= Beginning of Section =

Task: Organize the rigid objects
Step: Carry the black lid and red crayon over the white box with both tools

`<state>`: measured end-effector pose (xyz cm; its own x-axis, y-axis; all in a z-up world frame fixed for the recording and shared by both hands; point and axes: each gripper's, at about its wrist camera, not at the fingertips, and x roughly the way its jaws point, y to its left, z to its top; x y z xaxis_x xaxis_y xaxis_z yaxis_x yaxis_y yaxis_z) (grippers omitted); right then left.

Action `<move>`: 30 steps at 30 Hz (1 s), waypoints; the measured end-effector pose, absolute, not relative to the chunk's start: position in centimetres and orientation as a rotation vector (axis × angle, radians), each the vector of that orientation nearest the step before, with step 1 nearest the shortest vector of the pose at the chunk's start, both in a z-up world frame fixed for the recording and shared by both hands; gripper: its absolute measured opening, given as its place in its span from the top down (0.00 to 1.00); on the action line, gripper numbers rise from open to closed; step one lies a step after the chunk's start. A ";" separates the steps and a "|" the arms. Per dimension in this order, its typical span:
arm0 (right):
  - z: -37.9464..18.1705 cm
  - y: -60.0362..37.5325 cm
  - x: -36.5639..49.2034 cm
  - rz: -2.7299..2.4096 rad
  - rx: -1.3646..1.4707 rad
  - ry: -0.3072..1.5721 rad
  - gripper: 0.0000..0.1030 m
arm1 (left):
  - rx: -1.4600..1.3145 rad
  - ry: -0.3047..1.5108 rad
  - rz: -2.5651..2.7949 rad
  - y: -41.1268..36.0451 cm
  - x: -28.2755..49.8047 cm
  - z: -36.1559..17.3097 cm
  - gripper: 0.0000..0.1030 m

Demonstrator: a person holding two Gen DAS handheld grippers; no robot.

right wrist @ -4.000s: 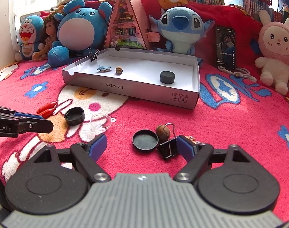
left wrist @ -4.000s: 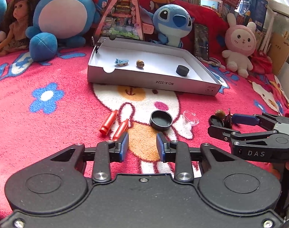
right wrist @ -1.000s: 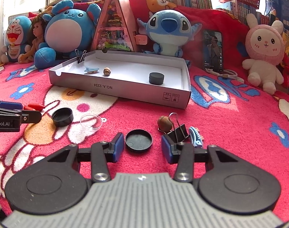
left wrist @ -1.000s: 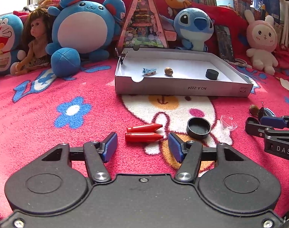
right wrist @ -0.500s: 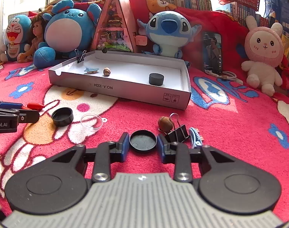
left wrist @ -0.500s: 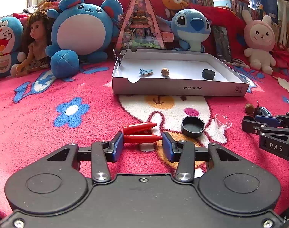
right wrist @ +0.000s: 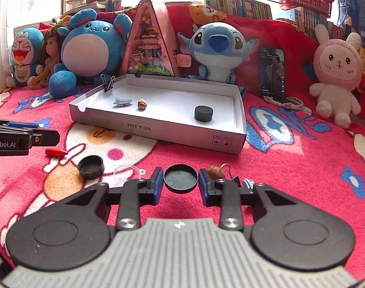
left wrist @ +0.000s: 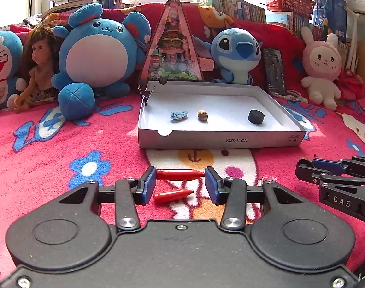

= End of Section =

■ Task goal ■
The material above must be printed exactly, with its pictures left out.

■ Output for this exercise ■
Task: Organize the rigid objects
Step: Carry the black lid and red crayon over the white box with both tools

`<state>`: measured end-effector pose (xyz cm; its own x-axis, y-axis; all in a z-up world frame fixed for the recording and shared by both hands; point and axes: each gripper's, at about its wrist camera, not at the fingertips, and x roughly the way its jaws point, y to its left, z to its top; x y z xaxis_x xaxis_y xaxis_z yaxis_x yaxis_y yaxis_z) (grippers omitted); right then left.

Action `<move>`: 30 steps at 30 Hz (1 s), waypoints; the measured end-effector pose, absolute, not relative to the chunk's start: position in centimetres and orientation as a rotation vector (axis × angle, radians), each the vector of that orientation nearest the step before, with step 1 nearest the shortest vector of the pose at the chunk's start, both in a z-up world frame fixed for the recording and shared by both hands; gripper: its absolute measured opening, given as its place in its span from the top down (0.00 to 1.00); on the action line, gripper numbers rise from open to closed; step one lies a step after the chunk's start. A ";" separates the steps and a "|" the arms. Per dimension in this order, its typical span:
arm0 (right):
  - z: -37.9464..18.1705 cm
  - y: -60.0362..37.5325 cm
  - x: -36.5639..49.2034 cm
  - rz: -2.7299..2.4096 rad
  - rx: -1.3646..1.4707 rad
  - ry: -0.3072..1.5721 rad
  - gripper: 0.0000..0.1030 m
arm1 (left):
  - rx: -1.4600..1.3145 rad
  - ry: -0.3047..1.5108 rad
  - rz: -2.5651..2.7949 rad
  - y: -41.1268..36.0451 cm
  - x: -28.2755..49.8047 cm
  - z: -36.1559..17.3097 cm
  - gripper: 0.0000..0.1030 m

Demonstrator: a person holding two Gen DAS handheld grippers; no robot.

right wrist @ -4.000s: 
left wrist @ -4.000s: 
right wrist @ -1.000s: 
left wrist @ -1.000s: 
right wrist @ -0.500s: 
left wrist @ -0.500s: 
right wrist @ +0.000s: 
left wrist @ +0.000s: 

Exercise complete, with nothing further to add.